Sowohl ver.di als auch der DBB haben im ersten Quartal 2019 Verhandlungen mit dem Arbeitgeberverband Der Deutschen Staaten (TdL) über einen neuen Tarifvertrag für den öffentlichen Sektor aufgenommen. Die Gewerkschaften betonten, dass verhindert werden müsse, dass das Lohngefälle zwischen dem öffentlichen und dem privaten Sektor zunehme. Eckhardt Rehberg, haushaltspolitischer Sprecher der CDU, mahnte zur Vorsicht und hob die finanzielle Verantwortung der Kommunen hervor. [6] Die neue Vereinbarung der Metall- und Elektroindustrie in Baden-Württemberg, die als Pilotvereinbarung für andere Tarifrunden in Deutschland gelten soll, ist ein positives politisches Signal für die Vereinbarkeit von Beruf und Privatleben. Es zeigt, dass wir die Krisenzeit beenden und dass die Arbeitnehmer für ihre Rechte für einen fairen Anteil an der Erholung eintreten. Die Vereinbarung zeigt auch, dass die „Flexibilität“ am Arbeitsplatz nicht nur von den Arbeitgebern, sondern auch von den Arbeitnehmern festgelegt werden sollte. Es gibt drei Hauptausleinen aus der Vereinbarung, die sich auf Löhne, Arbeitszeit und den so genannten Tariflohnzuschlag beziehen. Im ersten Quartal 2019 fanden Tarifverhandlungen im Stahl-, Flughafensicherheitssektor und im öffentlichen Sektor statt. Während die Verhandlungen von Konflikten, einschließlich zahlreicher Streiks, geprägt waren, wurden eine Reihe neuer Vereinbarungen getroffen. Die Tarifverhandlungen im Bereich der Flughafensicherheit gingen im Januar 2019 mit mehreren Warnstreiks an Flughäfen in ganz Deutschland einher, unter anderem in Berlin, Frankfurt, München und Köln. Ende des Monats einigten sich die Vereinigte Dienstleistungsgewerkschaft (ver.di), der Deutsche Beamtenbund (DBB) und der Bundesverband der Luftfahrtsicherheitsunternehmen (BDLS) auf den ersten bundesweiten Tarifvertrag für das Sicherheitspersonal der Flughäfen.

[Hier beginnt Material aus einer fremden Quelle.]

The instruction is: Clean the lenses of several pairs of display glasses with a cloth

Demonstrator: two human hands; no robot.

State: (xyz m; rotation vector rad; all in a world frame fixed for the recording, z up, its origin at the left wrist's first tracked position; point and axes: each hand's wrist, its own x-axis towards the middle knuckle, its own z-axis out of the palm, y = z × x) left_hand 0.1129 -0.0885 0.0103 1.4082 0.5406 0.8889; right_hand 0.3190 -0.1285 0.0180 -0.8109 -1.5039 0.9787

Zuvor waren die Tarifverträge für den Sektor regional unterschiedlich. Die neue Vereinbarung sieht eine jährliche Lohnerhöhung zwischen 3,5 % und 9,8 % (je nach Region) für die nächsten drei Jahre vor. Die Gesamtlohnerhöhung wird zwischen 10,5 % und 26,7 % liegen. Ein Teil des Ziels der Vereinbarung ist es, das Lohnniveau in Ostdeutschland an das westdeutsche Niveau anzugleichen. [3] Löhne• Eine Lohnerhöhung von 4,3 % ab dem 1. April 2018 für alle Arbeiter und Auszubildenden. • Einmalige Zahlung für die Monate Januar, Februar und März 2018 in Höhe von 100 € für alle Arbeiter und Angestellten von 70 € für alle Auszubildenden. • Eine Zahlung im Jahr 2019 in Höhe von 400 € für alle Arbeiter und 200 € für alle Auszubildenden. Ab 2020 wird dieser Pauschalbetrag dauerhaft und tarifdynamisch sein (wird mit weiteren Lohnerhöhungen steigen). Mitte Februar teilte ver.di dem BDLS jedoch mit, dass die Gewerkschaft nach einer negativen Reaktion der Mitglieder die Vereinbarung neu verhandeln wolle. [4] Neuverhandlungen von zuvor vereinbarten Tarifverträgen sind in Deutschland sehr ungewöhnlich.

Der DBB hat am 12. April 2019 den jüngsten Vertrag mit dem BDLS unterzeichnet. [5] Die Industriegewerkschaft Metall (IG Metall) hat im März 2019 einen neuen Tarifvertrag in der Stahlindustrie vereinbart, von dem rund 72.000 Beschäftigte betroffen sein werden.